Les emojis sont entrés dans le langage courant sur internet. Que ce soit pour ponctuer une phrase, accentuer une émotion ou glisser un sous-entendu, ils remplissent à merveille leur rôle d'adjuvant au langage. À tel point qu'on les voit apparaître de plus en plus souvent dans les affaires judiciaires.
Près de la baie de San Francisco aux États-Unis, dans une affaire concernant un réseau de prostitution l'une des parties a porté au dossier, parmi les preuves qu'elle a présentées, une série de messages privés qui comprenaient des emojis postés via Instagram. Un homme a envoyé à une femme un message contenant un émoticône explicite figurant des talons hauts assortis d'un autre représentant un sac d'argent: suffisant pour que les procureurs y voient une relation professionnelle tarifée. L'accusé s'est défendu, arguant qu'il était plutôt question d'initier une relation amoureuse.
Un manque de clarté problématique alors que les emojis se font de plus en plus présents dans la sphère judiciaire. Eric Goldman, professeur de droit à l'université Santa Clara, a recensé le nombre de leurs apparitions dans les affaires judiciaires entre 2004 et 2019 et a constaté une augmentation significative: en 2019, des emojis sont déjà versés à titre de preuve dans les dossiers de plus de 30% des affaires –en majorité dans des cas de prédation sexuelle.

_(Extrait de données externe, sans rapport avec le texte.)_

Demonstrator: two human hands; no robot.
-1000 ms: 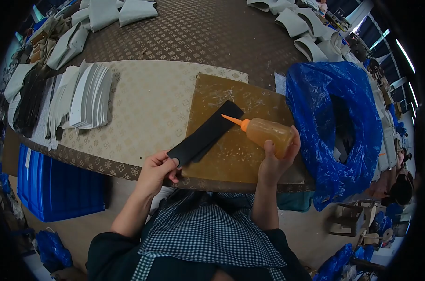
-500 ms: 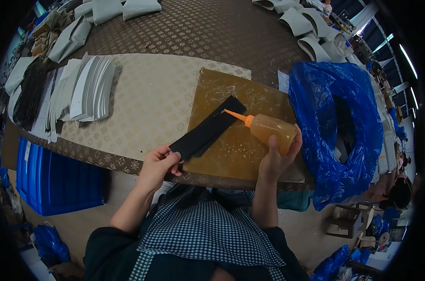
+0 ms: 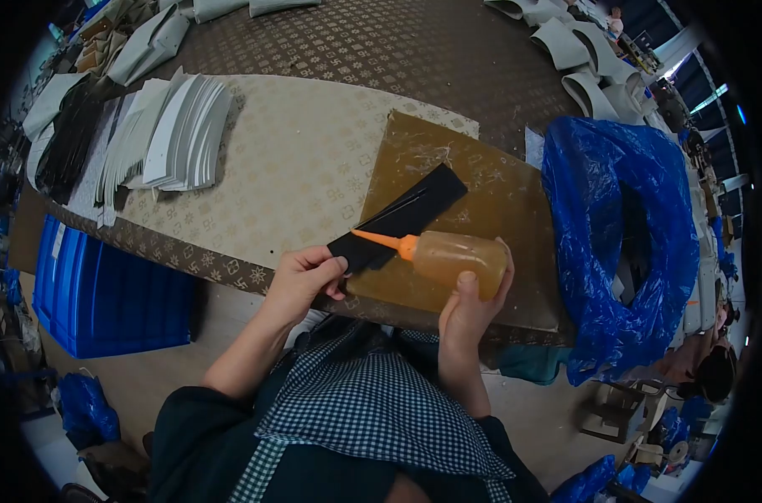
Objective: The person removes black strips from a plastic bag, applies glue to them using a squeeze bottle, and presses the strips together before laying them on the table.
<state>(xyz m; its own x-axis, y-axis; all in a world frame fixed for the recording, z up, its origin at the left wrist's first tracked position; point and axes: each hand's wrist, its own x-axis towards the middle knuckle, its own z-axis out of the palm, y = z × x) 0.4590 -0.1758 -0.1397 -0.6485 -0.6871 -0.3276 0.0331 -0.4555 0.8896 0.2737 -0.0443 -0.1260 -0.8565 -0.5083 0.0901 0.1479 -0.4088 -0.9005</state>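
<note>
1. Black strips (image 3: 427, 199): long, flat, matte, at least two overlapping at a slight angle; thin line along the top one, can't tell if it's liquid or an edge.
2. Bottle (image 3: 458, 260): translucent, amber-brown, tilted nearly onto its side, tapered orange nozzle (image 3: 381, 240) pointing to your left.
3. Your left hand (image 3: 299, 283): nearly closed, thumb on top, fingers under, pinching the near end of the black strips.
4. Your right hand (image 3: 471, 312): part-closed round the bottle's base end, thumb on its near side, fingers round the far side. How hard you squeeze, can't tell.
5. Nozzle tip is over the black strips, close to your left hand; touching or just above, can't tell.
6. Black strips run from your left fingertips away and to the right, over the brown board (image 3: 502, 214); bottle sits between your right hand and the strips, above the board.
7. Around: brown board overlaps the patterned sheet (image 3: 301, 159) on the table (image 3: 381, 59); pale strip stack (image 3: 188, 138) at left, blue plastic bag (image 3: 586, 172) right of the board.
</note>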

En quête de reconnaissance juridique
Mais les émoticônes se retrouvent impliqués dans des enquêtes de toutes sortes, qui peuvent aller du meurtre au simple cambriolage. «Nous allons voir apparaître des emojis plus souvent quand l'affaire inclut des personnes se parlant entre elles», estime Goldman. Dans un procès pour meurtre, les emojis extraits d'une conservation par messages peuvent révéler l'état d'esprit de la personne accusée ou une éventuelle préméditation.
Mais dans le contexte juridique, ces symboles électroniques n'ont pas encore tout à fait trouvé leur place. «Ils figurent parmi les preuves donc les tribunaux doivent reconnaître leur existence, mais ils sont souvent exclus des débats», commente Goldman. «Vous pouvez imaginer que si vous avez un emoji qui fait un clin d'œil après une phrase, vous lirez cette phrase de manière différente que sans la présence de l'emoji.»
Un autre frein à cette reconnaissance juridique tient à la différence de design que ces petites icônes arborent en fonction des constructeurs de smartphones. Un même emoji n'aura pas la même allure sur un iPhone que sur un appareil Google ou Samsung, renvoyant ainsi potentiellement à des sens divergents.
Malgré la place significative qu'ils ont prise dans les échanges au quotidien, il reste donc encore un peu de temps avant de voir les emojis réellement chambouler les jugements rendus par les tribunaux –mais, dans le doute, relisez bien vos messages avant de les envoyer.